- [TASK PROMPT]: Complete, exact copies of all entries are needed.

- [DATA TO USE]:
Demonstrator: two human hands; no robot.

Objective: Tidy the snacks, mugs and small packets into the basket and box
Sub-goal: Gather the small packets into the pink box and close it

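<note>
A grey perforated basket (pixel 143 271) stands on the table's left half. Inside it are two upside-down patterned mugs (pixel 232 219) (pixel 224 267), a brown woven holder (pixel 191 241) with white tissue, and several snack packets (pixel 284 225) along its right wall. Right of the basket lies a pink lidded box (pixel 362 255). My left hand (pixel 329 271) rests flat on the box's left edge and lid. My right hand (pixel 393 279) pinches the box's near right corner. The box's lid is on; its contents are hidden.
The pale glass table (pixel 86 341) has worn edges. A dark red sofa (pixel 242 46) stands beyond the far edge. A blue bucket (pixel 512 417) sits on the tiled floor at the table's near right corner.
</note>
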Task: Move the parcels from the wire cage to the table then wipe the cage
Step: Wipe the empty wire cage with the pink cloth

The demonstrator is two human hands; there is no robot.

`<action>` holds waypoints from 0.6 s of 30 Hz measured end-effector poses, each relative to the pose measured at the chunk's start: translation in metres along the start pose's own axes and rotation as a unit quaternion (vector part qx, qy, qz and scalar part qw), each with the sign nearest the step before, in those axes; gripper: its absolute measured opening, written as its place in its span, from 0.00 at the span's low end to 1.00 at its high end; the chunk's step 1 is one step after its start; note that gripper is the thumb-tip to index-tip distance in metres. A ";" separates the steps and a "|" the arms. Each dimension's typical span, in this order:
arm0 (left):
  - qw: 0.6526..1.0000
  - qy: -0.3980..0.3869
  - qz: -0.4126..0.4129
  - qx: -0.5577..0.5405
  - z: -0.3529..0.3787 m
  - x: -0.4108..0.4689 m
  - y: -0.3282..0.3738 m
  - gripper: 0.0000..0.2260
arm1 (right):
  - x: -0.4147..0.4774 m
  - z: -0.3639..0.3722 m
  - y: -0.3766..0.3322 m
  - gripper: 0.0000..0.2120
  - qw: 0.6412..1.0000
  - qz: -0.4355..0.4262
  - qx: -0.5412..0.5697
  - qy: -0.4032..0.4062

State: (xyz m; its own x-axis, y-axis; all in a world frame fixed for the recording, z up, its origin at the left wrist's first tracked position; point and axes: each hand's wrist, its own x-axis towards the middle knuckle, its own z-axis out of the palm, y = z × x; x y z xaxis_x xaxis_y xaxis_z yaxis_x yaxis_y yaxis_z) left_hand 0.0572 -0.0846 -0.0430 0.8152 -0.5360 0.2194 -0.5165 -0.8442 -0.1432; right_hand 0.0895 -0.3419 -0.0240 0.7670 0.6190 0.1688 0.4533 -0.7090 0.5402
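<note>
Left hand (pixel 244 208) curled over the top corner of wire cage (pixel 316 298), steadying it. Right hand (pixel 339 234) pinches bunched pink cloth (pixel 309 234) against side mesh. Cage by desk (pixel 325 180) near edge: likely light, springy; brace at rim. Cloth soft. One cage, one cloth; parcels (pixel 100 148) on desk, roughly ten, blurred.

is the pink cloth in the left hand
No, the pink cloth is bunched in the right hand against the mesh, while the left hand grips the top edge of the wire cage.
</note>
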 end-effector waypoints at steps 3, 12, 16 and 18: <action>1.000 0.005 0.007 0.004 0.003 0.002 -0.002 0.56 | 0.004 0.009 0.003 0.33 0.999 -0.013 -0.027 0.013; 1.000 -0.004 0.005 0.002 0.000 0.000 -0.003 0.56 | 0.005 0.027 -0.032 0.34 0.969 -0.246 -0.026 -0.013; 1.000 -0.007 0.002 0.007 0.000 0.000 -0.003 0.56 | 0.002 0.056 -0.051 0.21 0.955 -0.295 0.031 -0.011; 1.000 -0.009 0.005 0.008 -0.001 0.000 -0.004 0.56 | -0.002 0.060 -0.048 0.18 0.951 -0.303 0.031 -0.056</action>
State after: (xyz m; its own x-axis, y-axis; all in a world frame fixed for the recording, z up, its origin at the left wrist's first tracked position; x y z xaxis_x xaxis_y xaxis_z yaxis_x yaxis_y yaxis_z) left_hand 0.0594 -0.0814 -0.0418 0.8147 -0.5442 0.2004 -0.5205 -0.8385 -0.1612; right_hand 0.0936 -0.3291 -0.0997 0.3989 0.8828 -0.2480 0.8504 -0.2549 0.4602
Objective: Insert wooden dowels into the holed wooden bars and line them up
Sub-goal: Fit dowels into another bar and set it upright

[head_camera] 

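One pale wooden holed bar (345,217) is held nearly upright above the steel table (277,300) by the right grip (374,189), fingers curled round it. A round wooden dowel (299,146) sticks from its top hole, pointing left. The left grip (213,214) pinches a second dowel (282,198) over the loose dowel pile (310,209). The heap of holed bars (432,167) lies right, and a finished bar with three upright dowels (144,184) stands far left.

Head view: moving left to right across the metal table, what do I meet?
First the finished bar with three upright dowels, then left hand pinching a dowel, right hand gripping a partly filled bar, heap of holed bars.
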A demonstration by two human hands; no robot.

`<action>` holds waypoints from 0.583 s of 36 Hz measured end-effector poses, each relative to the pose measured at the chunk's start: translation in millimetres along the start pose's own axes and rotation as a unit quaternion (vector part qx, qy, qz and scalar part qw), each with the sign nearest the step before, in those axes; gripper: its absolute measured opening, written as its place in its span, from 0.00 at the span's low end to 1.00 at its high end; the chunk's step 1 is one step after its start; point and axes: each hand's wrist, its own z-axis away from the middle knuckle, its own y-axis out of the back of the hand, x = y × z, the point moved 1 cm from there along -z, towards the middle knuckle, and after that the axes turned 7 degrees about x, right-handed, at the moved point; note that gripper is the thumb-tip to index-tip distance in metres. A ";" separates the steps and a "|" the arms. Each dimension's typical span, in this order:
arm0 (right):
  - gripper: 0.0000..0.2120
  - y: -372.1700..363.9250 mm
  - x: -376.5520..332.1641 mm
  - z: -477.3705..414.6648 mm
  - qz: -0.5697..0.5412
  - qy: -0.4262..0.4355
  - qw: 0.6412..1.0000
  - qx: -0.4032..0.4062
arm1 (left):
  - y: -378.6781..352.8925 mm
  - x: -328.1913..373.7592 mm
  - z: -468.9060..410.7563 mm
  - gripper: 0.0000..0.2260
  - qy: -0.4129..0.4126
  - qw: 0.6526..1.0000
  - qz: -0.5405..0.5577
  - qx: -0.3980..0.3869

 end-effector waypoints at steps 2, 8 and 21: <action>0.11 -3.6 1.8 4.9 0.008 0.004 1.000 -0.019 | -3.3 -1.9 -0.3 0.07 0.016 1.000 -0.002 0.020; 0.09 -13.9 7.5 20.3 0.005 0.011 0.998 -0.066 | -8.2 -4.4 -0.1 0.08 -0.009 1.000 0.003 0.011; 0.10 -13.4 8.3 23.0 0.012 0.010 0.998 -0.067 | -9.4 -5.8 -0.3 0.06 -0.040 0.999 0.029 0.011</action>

- [SOLUTION TO THIS PROBLEM]:
Demonstrator: two human hands; no robot.

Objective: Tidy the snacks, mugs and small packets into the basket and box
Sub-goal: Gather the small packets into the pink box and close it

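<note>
A grey perforated basket (pixel 143 271) stands on the table's left half. Inside it are two upside-down patterned mugs (pixel 232 219) (pixel 224 267), a brown woven holder (pixel 191 241) with white tissue, and several snack packets (pixel 284 225) along its right wall. Right of the basket lies a pink lidded box (pixel 362 255). My left hand (pixel 329 271) rests flat on the box's left edge and lid. My right hand (pixel 393 279) pinches the box's near right corner. The box's lid is on; its contents are hidden.
The pale glass table (pixel 86 341) has worn edges. A dark red sofa (pixel 242 46) stands beyond the far edge. A blue bucket (pixel 512 417) sits on the tiled floor at the table's near right corner.
</note>
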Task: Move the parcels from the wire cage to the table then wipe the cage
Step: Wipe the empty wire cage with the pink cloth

The demonstrator is two human hands; there is no robot.

`<action>` holds waypoints from 0.6 s of 30 Hz measured end-effector poses, each relative to the pose measured at the chunk's start: translation in metres along the start pose's own axes and rotation as a unit quaternion (vector part qx, qy, qz and scalar part qw), each with the sign nearest the step before, in those axes; gripper: its absolute measured opening, written as its place in its span, from 0.00 at the span's low end to 1.00 at its high end; the chunk's step 1 is one step after its start; note that gripper is the thumb-tip to index-tip distance in metres. A ";" separates the steps and a "|" the arms. Each dimension's typical span, in this order:
arm0 (left):
  - qw: 0.6526..1.0000
  - qy: -0.3980..0.3869
  - qz: -0.4126..0.4129
  - qx: -0.5577..0.5405
  - z: -0.3529..0.3787 m
  - x: -0.4108..0.4689 m
  - y: -0.3282..0.3738 m
  - gripper: 0.0000..0.2260
arm1 (right):
  - x: -0.4147..0.4774 m
  - z: -0.3639..0.3722 m
  - y: -0.3766..0.3322 m
  - gripper: 0.0000..0.2120
  - qw: 0.6412..1.0000
  - qz: -0.4355..0.4262
  - qx: -0.5412..0.5697
  - qy: -0.4032..0.4062

State: (xyz m; its own x-axis, y-axis; all in a world frame fixed for the recording, z up, its origin at the left wrist's first tracked position; point and axes: each hand's wrist, its own x-axis towards the middle knuckle, its own z-axis out of the palm, y = z × x; x y z xaxis_x xaxis_y xaxis_z yaxis_x yaxis_y yaxis_z) left_hand 0.0572 -0.0846 -0.0430 0.8152 -0.5360 0.2194 -0.5165 -0.8442 -0.1432; right_hand 0.0895 -0.3419 -0.0240 0.7670 0.6190 0.1688 0.4533 -0.7090 0.5402
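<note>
Left hand (pixel 244 208) curled over the top corner of wire cage (pixel 316 298), steadying it. Right hand (pixel 339 234) pinches bunched pink cloth (pixel 309 234) against side mesh. Cage by desk (pixel 325 180) near edge: likely light, springy; brace at rim. Cloth soft. One cage, one cloth; parcels (pixel 100 148) on desk, roughly ten, blurred.

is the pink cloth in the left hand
No, the pink cloth is bunched in the right hand against the mesh, while the left hand grips the top edge of the wire cage.
</note>
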 end-effector waypoints at steps 3, 12, 16 and 18: <action>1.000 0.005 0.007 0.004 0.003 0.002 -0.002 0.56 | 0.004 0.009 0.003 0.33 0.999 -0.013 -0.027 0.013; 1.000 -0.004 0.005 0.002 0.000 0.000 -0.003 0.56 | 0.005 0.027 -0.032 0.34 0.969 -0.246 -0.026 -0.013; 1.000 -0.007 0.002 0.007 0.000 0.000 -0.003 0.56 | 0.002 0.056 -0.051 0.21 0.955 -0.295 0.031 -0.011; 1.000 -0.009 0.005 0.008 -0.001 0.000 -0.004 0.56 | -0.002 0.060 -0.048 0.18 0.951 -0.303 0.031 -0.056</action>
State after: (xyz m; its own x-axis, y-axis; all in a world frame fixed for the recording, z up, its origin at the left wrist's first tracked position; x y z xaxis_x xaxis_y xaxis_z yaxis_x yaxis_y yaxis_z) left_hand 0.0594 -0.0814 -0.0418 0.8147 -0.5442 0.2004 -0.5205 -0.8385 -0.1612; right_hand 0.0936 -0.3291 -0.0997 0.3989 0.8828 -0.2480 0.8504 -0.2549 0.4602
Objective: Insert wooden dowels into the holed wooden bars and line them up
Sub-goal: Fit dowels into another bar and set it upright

[head_camera] 

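One pale wooden holed bar (345,217) is held nearly upright above the steel table (277,300) by the right grip (374,189), fingers curled round it. A round wooden dowel (299,146) sticks from its top hole, pointing left. The left grip (213,214) pinches a second dowel (282,198) over the loose dowel pile (310,209). The heap of holed bars (432,167) lies right, and a finished bar with three upright dowels (144,184) stands far left.

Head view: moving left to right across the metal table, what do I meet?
First the finished bar with three upright dowels, then left hand pinching a dowel, right hand gripping a partly filled bar, heap of holed bars.
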A demonstration by two human hands; no robot.

`<action>` holds waypoints from 0.583 s of 36 Hz measured end-effector poses, each relative to the pose measured at the chunk's start: translation in millimetres along the start pose's own axes and rotation as a unit quaternion (vector part qx, qy, qz and scalar part qw), each with the sign nearest the step before, in those axes; gripper: its absolute measured opening, written as its place in its span, from 0.00 at the span's low end to 1.00 at its high end; the chunk's step 1 is one step after its start; point and axes: each hand's wrist, its own z-axis away from the middle knuckle, its own y-axis out of the back of the hand, x = y × z, the point moved 1 cm from there along -z, towards the middle knuckle, and after that the axes turned 7 degrees about x, right-handed, at the moved point; note that gripper is the thumb-tip to index-tip distance in metres. A ";" separates the steps and a "|" the arms. Each dimension's typical span, in this order:
arm0 (right):
  - gripper: 0.0000..0.2120
  - y: -372.1700..363.9250 mm
  - x: -376.5520..332.1641 mm
  - z: -477.3705..414.6648 mm
  - qz: -0.5697..0.5412
  - qy: -0.4262..0.4355
  - qw: 0.6412..1.0000
  - qx: -0.4032..0.4062
arm1 (left):
  - y: -378.6781..352.8925 mm
  - x: -328.1913..373.7592 mm
  - z: -468.9060..410.7563 mm
  - gripper: 0.0000..0.2260
  - qy: -0.4129..0.4126
  - qw: 0.6526..1.0000
  - qz: -0.5405..0.5577
  - qx: -0.3980..0.3869

 end-effector waypoints at steps 2, 8 and 21: <action>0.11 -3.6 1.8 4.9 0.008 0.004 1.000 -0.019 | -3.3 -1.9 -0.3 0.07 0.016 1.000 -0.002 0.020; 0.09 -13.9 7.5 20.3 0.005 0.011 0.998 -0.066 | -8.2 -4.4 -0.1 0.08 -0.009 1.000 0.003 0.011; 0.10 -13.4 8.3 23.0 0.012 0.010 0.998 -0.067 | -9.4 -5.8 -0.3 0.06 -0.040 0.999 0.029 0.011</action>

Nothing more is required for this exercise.